Do you dream of returning to the simpler, idyllic state of the Garden of Eden (Arcadian view), or do you believe we can finally make our way forward to the perfect arrangement (Utopian view)? Usually each of these views is casting to the past or to the future in search of the Happy Place excused from our current realities – witness the delusions distracting many from the real needs they were elected to attend to.
What about the “Eternal Now” in which we must deal with the troubles and exigencies of the present?

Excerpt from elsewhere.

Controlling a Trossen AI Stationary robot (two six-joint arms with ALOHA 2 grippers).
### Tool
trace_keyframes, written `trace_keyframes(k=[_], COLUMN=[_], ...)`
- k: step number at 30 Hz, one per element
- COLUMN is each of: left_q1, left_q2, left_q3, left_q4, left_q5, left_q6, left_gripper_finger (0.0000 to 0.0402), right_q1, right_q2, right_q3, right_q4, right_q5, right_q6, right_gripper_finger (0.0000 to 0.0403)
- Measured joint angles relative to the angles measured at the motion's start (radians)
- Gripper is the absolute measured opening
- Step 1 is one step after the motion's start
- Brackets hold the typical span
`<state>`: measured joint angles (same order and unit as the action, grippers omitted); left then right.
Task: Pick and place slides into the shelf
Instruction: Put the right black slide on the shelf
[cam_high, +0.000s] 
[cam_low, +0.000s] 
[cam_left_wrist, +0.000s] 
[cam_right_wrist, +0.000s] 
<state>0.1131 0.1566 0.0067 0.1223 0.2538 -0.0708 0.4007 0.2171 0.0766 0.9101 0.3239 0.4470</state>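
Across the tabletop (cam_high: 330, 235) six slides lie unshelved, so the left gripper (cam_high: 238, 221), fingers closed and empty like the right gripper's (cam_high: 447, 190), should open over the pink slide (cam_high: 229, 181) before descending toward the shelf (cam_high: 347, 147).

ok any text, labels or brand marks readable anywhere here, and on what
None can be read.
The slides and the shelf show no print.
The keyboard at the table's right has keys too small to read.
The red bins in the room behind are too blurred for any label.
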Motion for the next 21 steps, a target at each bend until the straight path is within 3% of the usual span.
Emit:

In “For the Time Being: a Christmas Oratorio” and other works, poet W.H. Auden dealt with each view conceding the impossibility of returning to the peace of the womb, and, as Jan Curtis says, “the inadequacy of the utopian flight into a timeless Happy Place.” Our reality is to continue the dance of Abraham, Moses, the wilderness, the Messiah, the realization of God’s Body beyond the Judeo-Christian cultural boundaries. These are not historic points in a line of finite strangers, but symbols of us moving and breathing as a whole humanity.
Christians have just observed Advent as they do every year, but many assumed it was the celebration of just one historical event “back then” not considering it as a timeless icon always happening. It was not just one baby being born but US always coming forth, a Body with many members.
Past, present, and future are parts of us and we carry it all in us right now.
Ever since we started dissecting reality into what we call history, we have been historicizing humanity as if we are continually separating from those who went before and creating future people of our own design. We keep thinking we can disassociate from past things no longer “relevant” and finally get it right. Raimon Panikkar offers the alternative to this linear thinking by characterizing reality as “the Rhythm of Being”, a dance of ebb and flow.
For centuries we have been trying to sort out everybody, everything, and every moment separately in the attempt to “understand” reality. It is the “scientific method” applied to reality so that God and people and things and phenomena are all in their compartments and we can “know” everything; the Unknown is only temporary. Regime after regime has claimed to “know” what is best for the world and enforced their paradise only to implode with the consequences. Yet, we continue to think we can, or will eventually contain reality and make everything perfect by our own ingenuity — witness Christian Nationalism, the Taliban, Putin’s dictatorship.
Spiritual wisdom offers the third way:
acknowledge our limits, all the contradictions, absurdities, tragedies, and imperfections, and walk creatively, humbly through the Unknown trusting the Will of Life to bring forth the “New Creation”. This is symbolized in Isaiah 6 as the sprout after the ruins, after the messenger expresses the Truth of grace for our inadequacies regardless of unheeding, dying humanity. The Truth is the Mystery of all the wrongness being inexplicably annulled by the Sovereign, “this is the Lord’s doing and we are glad in it.” (Psalm 118:23-24)
It is what the unknowing infant in the traumatic process of being born requires, the grace of Love.
The Will of Life comes forth; we are brought forth by the Will. We sense the power and impetus for us to blossom and learn to cooperate rather than try to take over and control the Will.
In our new year’s conferencing, my wife and I reaffirmed this as a summary of the basis for our mission:
continue to express our awakening to spiritual wisdom in word and deed to the best of our ability in obscurity or notoriety, whether or not people pay heed; proceed through the wilderness of conflict and threat experiencing the Presence of God providing all we need, communing with God the Vine from Whom we grow forth as our True Selves (John 15).
We are in the process of being born, as Jesus told Nicodemus that physical birth is only part of being born (John 3)
and told the woman at the well that physical water only quenches physical thirst temporarily; the Spirit and Truth is our eternal Life springing up from our innermost beings (John 4).
We say and do all the Good we can, and trust God’s Will is accomplishing what is beyond us to know.
Barry
Mark & Donna, So glad you can be deliberate about assessing where you are and where you want to go. Your end of the year practice is the kind of intention we all need to help new realities come into being. When we can hope that our labors are taking part in this new creation it gives us hope and hope is what we really need to keep ourselves alive and loving. Just my rift on your meditation. Thank you both for your faithful and beautiful service to the world.
markart
Thank you, Barry, for that encouraging word. We thank God for contributions, known and unknown, from each person to the Goodness we all are part of. It is often more apparent in others and we need to remind each other that we all have the capacity to contribute. You and Ruth are also a source of inspiration to us.